Beberapa tahun yang silam, seorang pemuda terpelajar dari Semarang sedang naik pesawat ke Jakarta. Di sampingnya duduk seorang ibu yang sudah berumur. Setelah berbasa-basi sebentar, Si Pemuda dan Ibu itu pun larut dalam obrolan ringan.
"Ibu, ada acara apa pergi ke Jakarta?" tanya si Pemuda.
"Oh... Saya mau ke Jakarta terus connecting flight ke Singapore, nengokin anak saya yang ke dua" jawab ibu itu.
"Wouw..... hebat sekali putra ibu ya..." pemuda itu menyahut dan terdiam sejenak.
Pemuda itu dengan keberanian yang didasari rasa ingin tahu melanjutkan pertanyaannya.
"Kalau saya tidak salah dengar, anak yang di Singapore tadi putra ke dua ya Bu?
Bagaimana dengan putra-putri ibu yang lain?"
"Anak saya yang ke tiga seorang dokter di Malang, yang ke empat kerja sebagai Manajer sebuah Perkebunan di Lampung, yang ke lima menjadi arsitek di Jakarta, yang ke enam menjadi kepala cabang sebuah bank di Purwokerto, yang ke tujuh menjadi Dosen di Semarang"
Pemuda tadi diam dan mengagumi dalam hati; Hebat sekali ibu ini, bisa mendidik anak-anaknya dengan sangat baik, dari anak ke dua sampai ke tujuh.
"Terus bagaimana dengan anak pertama Ibu?"
Sambil menghela napas panjang, Ibu itu menjawab, "Anak saya yang pertama menjadi petani di Godean Jogja, nak. Dia menggarap sawahnya sendiri, meskipun tidak terlalu luas."
Pemuda itu segera menyahut, "Maaf ya Bu..... sepertinya Ibu agak kecewa ya dengan anak pertama Ibu. Adik-adiknya berpendidikan tinggi dan sukses di pekerjaannya masing-masing, sedangkan dia hanya menjadi seorang petani?"

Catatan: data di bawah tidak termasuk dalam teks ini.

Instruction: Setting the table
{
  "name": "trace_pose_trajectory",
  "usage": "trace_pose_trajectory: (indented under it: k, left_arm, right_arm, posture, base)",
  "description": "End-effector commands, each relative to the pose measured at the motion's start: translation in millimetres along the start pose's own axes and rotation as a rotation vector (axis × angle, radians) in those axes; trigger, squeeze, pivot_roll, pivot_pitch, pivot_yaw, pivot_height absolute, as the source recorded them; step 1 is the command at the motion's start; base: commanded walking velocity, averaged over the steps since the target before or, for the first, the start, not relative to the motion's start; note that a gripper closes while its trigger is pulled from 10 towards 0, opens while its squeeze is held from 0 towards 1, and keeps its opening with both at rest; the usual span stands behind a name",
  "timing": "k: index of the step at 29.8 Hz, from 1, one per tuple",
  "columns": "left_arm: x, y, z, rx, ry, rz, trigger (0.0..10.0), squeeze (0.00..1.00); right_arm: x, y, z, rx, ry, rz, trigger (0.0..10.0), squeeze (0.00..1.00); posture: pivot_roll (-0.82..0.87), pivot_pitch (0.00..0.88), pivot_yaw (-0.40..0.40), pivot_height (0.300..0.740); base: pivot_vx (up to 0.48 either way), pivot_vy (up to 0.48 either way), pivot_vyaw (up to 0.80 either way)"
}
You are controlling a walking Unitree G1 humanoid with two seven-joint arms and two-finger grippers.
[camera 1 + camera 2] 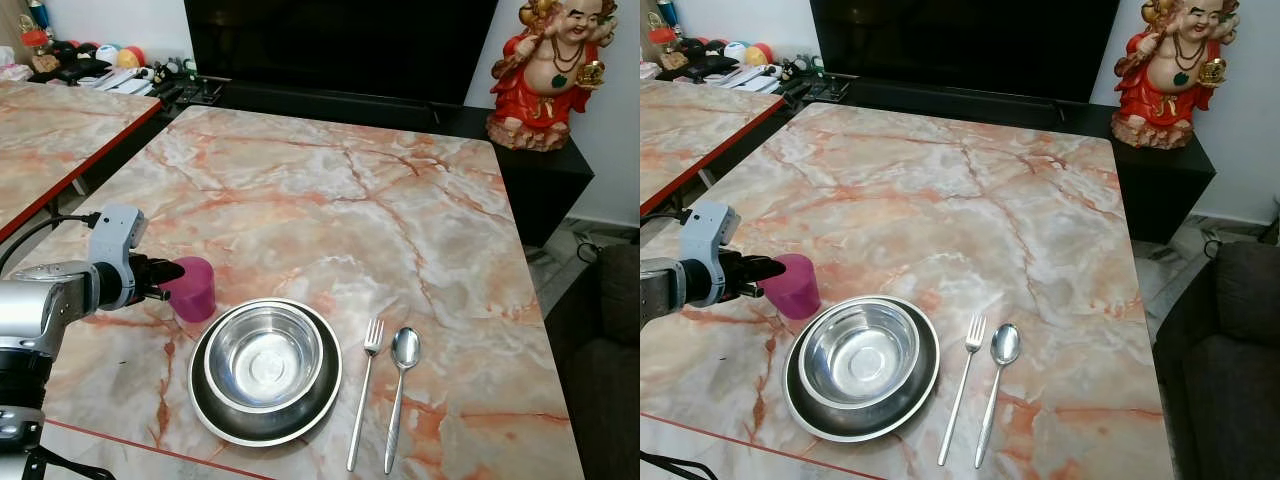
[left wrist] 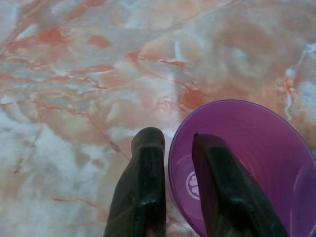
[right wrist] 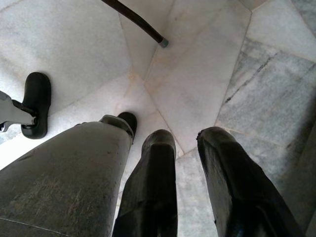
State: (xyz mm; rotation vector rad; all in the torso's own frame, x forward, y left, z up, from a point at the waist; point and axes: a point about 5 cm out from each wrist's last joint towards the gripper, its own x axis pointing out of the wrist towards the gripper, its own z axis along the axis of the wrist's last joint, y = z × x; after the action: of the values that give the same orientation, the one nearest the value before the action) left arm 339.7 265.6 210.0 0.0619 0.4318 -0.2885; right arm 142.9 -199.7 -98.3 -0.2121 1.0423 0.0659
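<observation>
A purple plastic cup point(image 1: 190, 288) stands on the marble table point(image 1: 330, 200), just left of a steel bowl point(image 1: 265, 355) nested on a dark plate point(image 1: 262, 432). My left gripper point(image 1: 165, 275) is shut on the cup's rim. In the left wrist view one finger point(image 2: 217, 182) is inside the cup point(image 2: 252, 148) and the other finger point(image 2: 140, 187) is outside its wall. A fork point(image 1: 365, 390) and a spoon point(image 1: 400, 380) lie side by side right of the plate. My right gripper point(image 3: 185, 140) hangs idle over the tiled floor, fingers close together.
A second marble table point(image 1: 50, 130) stands to the left across a narrow gap. A black TV point(image 1: 340, 45) and a red figurine point(image 1: 548, 75) sit on a low black unit behind the table. A dark sofa point(image 1: 610, 320) is at the right.
</observation>
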Motion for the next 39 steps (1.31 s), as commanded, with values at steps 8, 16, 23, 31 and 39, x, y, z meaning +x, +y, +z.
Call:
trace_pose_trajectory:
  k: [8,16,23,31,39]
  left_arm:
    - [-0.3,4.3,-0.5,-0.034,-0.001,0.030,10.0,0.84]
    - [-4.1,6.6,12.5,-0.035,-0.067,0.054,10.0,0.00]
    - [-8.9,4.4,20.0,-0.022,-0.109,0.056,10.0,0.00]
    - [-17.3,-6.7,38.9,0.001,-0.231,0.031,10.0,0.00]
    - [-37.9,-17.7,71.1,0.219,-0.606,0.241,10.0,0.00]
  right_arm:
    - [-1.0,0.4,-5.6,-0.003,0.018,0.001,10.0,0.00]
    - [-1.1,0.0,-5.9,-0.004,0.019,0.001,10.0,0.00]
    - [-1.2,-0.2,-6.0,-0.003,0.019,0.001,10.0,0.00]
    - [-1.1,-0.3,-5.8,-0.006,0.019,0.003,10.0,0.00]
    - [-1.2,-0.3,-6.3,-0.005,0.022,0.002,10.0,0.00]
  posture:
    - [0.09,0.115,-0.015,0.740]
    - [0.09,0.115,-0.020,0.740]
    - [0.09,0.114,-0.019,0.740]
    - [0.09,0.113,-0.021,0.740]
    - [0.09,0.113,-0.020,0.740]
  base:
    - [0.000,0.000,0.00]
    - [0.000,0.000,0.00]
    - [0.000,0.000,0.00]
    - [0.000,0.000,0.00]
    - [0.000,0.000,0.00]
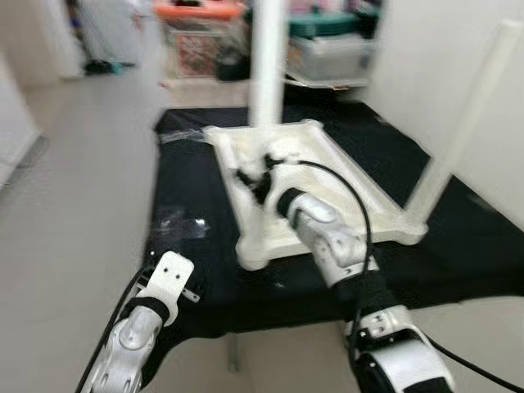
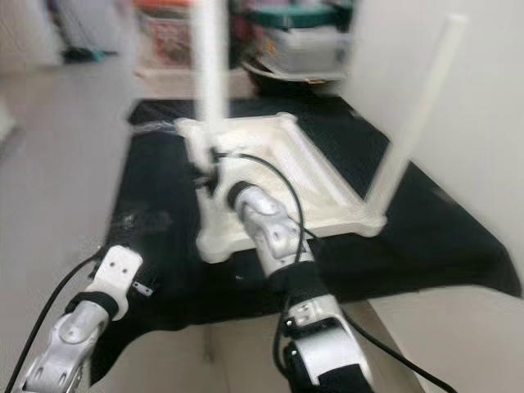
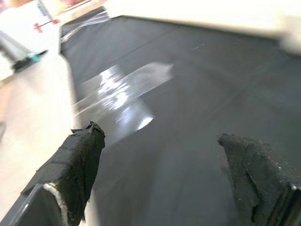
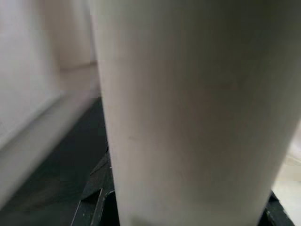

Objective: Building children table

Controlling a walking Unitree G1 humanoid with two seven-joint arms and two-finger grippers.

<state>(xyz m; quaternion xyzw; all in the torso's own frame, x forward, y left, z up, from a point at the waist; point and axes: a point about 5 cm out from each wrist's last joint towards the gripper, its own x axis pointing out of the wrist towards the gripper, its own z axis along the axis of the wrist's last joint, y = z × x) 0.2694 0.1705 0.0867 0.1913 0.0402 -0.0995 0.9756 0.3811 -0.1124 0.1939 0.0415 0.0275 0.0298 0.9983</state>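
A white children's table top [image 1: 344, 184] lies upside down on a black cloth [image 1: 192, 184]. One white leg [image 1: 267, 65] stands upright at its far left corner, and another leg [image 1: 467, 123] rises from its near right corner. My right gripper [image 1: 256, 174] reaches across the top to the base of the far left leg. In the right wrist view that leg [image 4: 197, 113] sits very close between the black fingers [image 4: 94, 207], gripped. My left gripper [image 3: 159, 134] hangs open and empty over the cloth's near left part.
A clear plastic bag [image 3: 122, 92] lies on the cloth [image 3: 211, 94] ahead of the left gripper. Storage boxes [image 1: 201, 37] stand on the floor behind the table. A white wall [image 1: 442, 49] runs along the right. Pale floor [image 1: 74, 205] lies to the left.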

Dengan tersenyum Ibu itu menjawab, "Ooo... tidak... tidak begitu Nak. Justru saya sangat bangga dengan anak pertama saya, karena dialah yang membiayai sekolah semua adik-adiknya dari hasil dia bertani."
Si Pemuda pun terhenyak... menunduk dan tak berani bicara lagi.
Moral cerita :
Yang terpenting bagi kita bukanlah menjadi apa diri kita, tetapi seberapa besar manfaat kita bagi keluarga, masyarakat dan sesama makhluk-Nya.